Sen. Sherrod Brown, D-Ohio, and Rep. Ro Khanna, D-Calif., both sponsored legislation that promises to invest billions of dollars in technology, strengthen the U.S. supply chain and make America's tech sector competitive with China. They both sit on the conference committee charged with combining different versions of the bill, which separately passed the U.S. House and Senate.
Although we represent vastly different parts of the country, we share the same fundamental belief: investments in research, development, and innovation mean little if they only lead to jobs in a few cities on the coasts or in factories overseas, and don't benefit American workers in all parts of the country.
Our nation is increasingly divided — by party, and by region. But most Americans still want the same things — opportunity and a chance to leave a better life for their children. By revitalizing American manufacturing and production, we take steps to renew our nation's promise of economic opportunity by spreading good paying jobs across the whole country.
The digital sector is reshaping our economy. But by providing digital services in a few select cities in the U.S., and outsourcing production to our foreign competitors, it has excluded too many American workers in the process, and sent innovation and growth to other countries.

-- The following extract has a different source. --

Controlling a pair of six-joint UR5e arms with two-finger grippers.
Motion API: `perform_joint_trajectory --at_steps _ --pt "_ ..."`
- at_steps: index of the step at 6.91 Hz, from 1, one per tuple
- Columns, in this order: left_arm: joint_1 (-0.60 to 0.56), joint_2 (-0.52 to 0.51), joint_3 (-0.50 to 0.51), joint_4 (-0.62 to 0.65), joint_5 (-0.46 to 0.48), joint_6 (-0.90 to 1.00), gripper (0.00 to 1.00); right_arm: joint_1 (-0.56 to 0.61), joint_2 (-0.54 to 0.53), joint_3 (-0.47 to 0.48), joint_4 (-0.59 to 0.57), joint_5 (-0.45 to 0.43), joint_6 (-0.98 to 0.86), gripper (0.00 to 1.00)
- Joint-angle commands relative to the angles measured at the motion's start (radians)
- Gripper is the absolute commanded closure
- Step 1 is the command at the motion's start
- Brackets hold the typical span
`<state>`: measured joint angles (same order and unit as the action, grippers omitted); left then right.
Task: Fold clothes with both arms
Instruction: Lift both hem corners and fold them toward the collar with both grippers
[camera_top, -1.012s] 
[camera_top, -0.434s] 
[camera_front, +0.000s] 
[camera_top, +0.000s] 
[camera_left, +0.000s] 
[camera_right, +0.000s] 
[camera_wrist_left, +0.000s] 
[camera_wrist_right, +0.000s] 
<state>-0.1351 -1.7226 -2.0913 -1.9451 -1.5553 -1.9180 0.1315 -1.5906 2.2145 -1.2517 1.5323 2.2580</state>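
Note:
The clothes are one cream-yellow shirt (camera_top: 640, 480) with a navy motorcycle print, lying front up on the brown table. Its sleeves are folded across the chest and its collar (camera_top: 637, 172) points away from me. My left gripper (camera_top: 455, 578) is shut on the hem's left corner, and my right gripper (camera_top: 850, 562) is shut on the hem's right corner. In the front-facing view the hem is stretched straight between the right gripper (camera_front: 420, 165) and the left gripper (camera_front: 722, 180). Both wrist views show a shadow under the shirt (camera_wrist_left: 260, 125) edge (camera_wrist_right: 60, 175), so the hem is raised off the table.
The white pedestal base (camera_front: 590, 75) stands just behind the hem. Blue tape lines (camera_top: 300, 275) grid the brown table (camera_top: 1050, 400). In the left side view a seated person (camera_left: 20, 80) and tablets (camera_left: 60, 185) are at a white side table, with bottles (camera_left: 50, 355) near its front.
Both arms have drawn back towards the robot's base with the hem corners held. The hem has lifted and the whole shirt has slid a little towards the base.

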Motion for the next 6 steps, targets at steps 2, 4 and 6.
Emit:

High wage opportunities are concentrated in too few places. This current concentration excludes vast swaths of America, and creates problems of its own for Americans living in the current hubs of the digital economy. There are few ladders of opportunity for workers without a college degree, stratospheric housing costs, gridlocked roads, crowded trains.
It's been a problem for decades now, but we're starting to make progress.
Intel, a company headquartered in one of our home districts in Silicon Valley, just provided a roadmap to closing this divide with the announcement of a $20 billion dollar investment in Ohio. Its investment is not only a commitment to creating opportunity in places beyond major metropolitan hubs, it is also a commitment to making things in America.
Ohio has a long, proud manufacturing heritage. It's home to critical high-tech manufacturing, from the auto to the aerospace industries. Silicon Valley is a global hub for tech sector companies like Apple, Google, Tesla, and Intel. Now, Intel plans to harness the best of what both our constituencies have to offer by building a massive new computer chip manufacturing center in central Ohio. Semiconductor chips will drive innovation in manufacturing for years to come as we produce more and more high-tech goods, and Intel is committing to making them here in America.
For Ohioans, these factories are predicted to create around 10,000 new manufacturing jobs, and tens of thousands more jobs will be created with suppliers around the state. Union tradespeople will build the facilities. And it's not just Ohioans who will benefit. Spreading opportunities across the country will help shorten supply chains, driving down costs. Michigan auto factories in Warren, Detroit and Fort Wayne will be able to get semiconductors made in one state — not one hemisphere – away. We must ensure this is the start of a technology and manufacturing boom in America's heartland that will create a ladder of opportunity for all workers.
But we can't sit back and assume this will happen on its own.
For starters, Congress must send a competitiveness bill, which includes the CHIPS Act, short for Creating Helpful Incentives to Produce Semiconductors for America Act, to the president's desk. This bill provides real resources and a coordinated strategy for expanding domestic production of semiconductor computer chips.
Currently, 75% of chip manufacturing capacity is in Asian countries—mainly Taiwan, South Korea, Japan, and China. American manufacturers shouldn't have to rely on foreign producers when we can make them right here in America. When companies are no longer forced to rely on long semiconductor supply chains that stretch across the globe, Americans frustrated by long wait times for products will get their high-tech goods faster.
The CHIPS Act is just one piece of a much larger legislative package we're working to pass to make bold investments in research, development, and manufacturing of critical technology. It would ensure new research investments translate into increased manufacturing and high-tech jobs in American industries, and ensure we continue to set technology standards around the world in a the 21st-century economy.
It will create regional innovation hubs across the country, in every region. There's no reason jobs in the digital sector should only exist in places like Silicon Valley, Austin, Boston, or New York. We can strengthen manufacturing ecosystems in places like Dayton, Milwaukee, and Pittsburgh.
No one should have to choose between the hometown they love and a good-paying job in the 21st century economy. If we can bring good-paying technology jobs to all communities — not just the coasts — and bring production back to America, we can start to stitch the fabric of our nation's economy back together.